No ponto de vista da Biologia, a professora Bruna Klassa afirma que é menos provável que a prova se concentre em um caso específico, como os citados neste texto. Segundo ela, é importante atentar-se ao ponto de vista fisiológico a respeito do tema: entender uma gravidez e os riscos que ela pode causar no corpo de uma criança.

Linha de tempo de uma gestação:

  • 1º trimestre (0 a 13 semanas): começa a divisão celular para a formação do embrião;
  • 2º trimestre (14 a 26 semanas): todos os sistemas do bebê são concluídos; e
  • 3º trimestre (27 a 40/41 semanas): o bebê ganha peso e altura e o corpo da mãe se prepara para o parto. 

A professora explica que o procedimento de aborto legal é recomendado pelas autoridades de saúde até a 20ª semana de gravidez porque os dois primeiros trimestres são os mais propícios durante toda a gestação. “No terceiro trimestre você já está se preparando para o parto, então ele é perigoso caso você faça algum tipo de procedimento porque não é a finalização mas já é um bebê avançado”, afirma.

+ Embriologia humana: fases e formação do corpo

Riscos de uma gestação infantil

No caso da criança que sofreu violência sexual e teve seu aborto adiado, Bruna Klassa aponta os riscos que uma gestação em um corpo que não tem o sistema reprodutivo completamente formado podem oferecer. 

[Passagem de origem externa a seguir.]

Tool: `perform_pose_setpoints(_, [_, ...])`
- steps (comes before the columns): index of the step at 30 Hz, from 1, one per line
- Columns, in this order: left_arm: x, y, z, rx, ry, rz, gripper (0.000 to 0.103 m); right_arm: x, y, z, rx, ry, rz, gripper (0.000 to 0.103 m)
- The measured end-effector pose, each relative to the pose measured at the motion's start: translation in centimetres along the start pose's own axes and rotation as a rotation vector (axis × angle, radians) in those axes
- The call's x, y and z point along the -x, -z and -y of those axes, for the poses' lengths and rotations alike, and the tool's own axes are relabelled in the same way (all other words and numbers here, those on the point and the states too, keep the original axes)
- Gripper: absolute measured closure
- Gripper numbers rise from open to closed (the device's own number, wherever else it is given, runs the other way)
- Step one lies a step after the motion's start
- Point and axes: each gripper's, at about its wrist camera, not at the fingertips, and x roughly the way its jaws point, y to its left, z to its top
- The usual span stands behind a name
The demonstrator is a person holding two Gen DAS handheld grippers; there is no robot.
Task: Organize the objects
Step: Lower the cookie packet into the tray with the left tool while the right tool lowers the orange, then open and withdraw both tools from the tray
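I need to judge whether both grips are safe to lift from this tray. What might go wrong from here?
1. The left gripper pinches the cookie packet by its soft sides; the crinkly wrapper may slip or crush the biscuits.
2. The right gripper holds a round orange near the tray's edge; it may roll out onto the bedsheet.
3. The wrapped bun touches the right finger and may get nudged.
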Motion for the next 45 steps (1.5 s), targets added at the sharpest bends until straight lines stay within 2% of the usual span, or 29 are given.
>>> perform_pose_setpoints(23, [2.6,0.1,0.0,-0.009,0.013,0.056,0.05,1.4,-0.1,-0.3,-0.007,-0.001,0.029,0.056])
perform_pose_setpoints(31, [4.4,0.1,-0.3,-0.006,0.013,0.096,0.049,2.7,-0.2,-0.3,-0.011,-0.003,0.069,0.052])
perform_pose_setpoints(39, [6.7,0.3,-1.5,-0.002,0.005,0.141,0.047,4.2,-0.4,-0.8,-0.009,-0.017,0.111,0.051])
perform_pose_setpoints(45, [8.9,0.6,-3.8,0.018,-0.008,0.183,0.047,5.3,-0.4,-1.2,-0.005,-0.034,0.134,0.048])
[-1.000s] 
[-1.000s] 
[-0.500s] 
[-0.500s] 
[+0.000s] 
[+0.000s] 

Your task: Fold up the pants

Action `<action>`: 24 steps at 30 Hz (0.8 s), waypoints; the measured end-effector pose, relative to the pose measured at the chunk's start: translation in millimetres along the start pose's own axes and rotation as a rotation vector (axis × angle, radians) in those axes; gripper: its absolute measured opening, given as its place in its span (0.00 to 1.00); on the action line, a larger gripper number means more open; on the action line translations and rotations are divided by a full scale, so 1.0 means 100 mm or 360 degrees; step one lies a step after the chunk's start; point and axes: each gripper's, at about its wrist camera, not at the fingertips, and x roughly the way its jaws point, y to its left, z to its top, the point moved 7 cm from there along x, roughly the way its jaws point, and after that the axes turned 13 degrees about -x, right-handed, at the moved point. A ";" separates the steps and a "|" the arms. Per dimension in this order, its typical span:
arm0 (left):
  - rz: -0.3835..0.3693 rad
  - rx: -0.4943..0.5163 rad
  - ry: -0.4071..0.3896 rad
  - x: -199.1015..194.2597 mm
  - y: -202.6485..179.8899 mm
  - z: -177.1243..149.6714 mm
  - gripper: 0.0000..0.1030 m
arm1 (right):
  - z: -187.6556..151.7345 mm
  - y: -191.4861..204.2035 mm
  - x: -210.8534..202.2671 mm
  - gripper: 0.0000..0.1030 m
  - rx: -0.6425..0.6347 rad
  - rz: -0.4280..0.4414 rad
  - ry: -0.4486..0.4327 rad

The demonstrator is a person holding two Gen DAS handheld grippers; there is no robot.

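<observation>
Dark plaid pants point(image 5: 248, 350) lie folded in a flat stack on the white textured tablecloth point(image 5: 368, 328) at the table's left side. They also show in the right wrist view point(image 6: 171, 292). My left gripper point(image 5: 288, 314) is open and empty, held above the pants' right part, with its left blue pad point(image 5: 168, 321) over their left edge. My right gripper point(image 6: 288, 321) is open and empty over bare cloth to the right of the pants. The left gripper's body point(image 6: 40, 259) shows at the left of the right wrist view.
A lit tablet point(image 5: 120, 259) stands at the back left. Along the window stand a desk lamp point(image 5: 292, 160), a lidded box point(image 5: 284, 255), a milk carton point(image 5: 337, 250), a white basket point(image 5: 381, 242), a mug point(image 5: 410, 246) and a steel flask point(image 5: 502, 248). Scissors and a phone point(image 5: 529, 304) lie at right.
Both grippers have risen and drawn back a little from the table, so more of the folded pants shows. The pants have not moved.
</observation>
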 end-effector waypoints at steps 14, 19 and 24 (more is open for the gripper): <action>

“Com 11 anos ela [a criança] está formada como ser humano, mas não como mulher. A menstruação não significa que você é uma mulher, significa que você iniciou o ciclo reprodutivo. É depois de uns dois ou três anos de menstruação que você pode dizer que o sistema reprodutivo está maduro”, explica a professora.

Veja os riscos de uma gestação infantil, segundo a professora Bruna Klassa:

  • Risco de morte 4 ou 5 vezes maior em relação a uma gestante adulta;
  • Alto risco de sangramento excessivo e hemorragia;
  • Alto risco de pré-eclâmpsia (hipertensão na gravidez);
  • Alto risco de anemia;
  • Alto risco de diminuição das plaquetas;
  • Alto risco de disfunção hepática, insuficiência renal e inchaço agudo de pulmão;
  • Alto risco de rompimento do útero;
  • Dificuldade de parto normal porque os ossos da pélvis não estão formados;
  • Risco de comprometimento do sistema reprodutor e de futura gravidez; e
  • Traumas psicológicos.

“Temos que pensar fisiologicamente nessas complicações, levando em conta que se trata de um corpo que também está em formação, terminando a formação do seu sistema reprodutor, ele não está plenamente formado e funcional”, comenta a professora Bruna. “Essa decisão judicial para salvar a vida do feto, colocou proporcionalmente a vida da criança em risco”, conclui a professora Ale.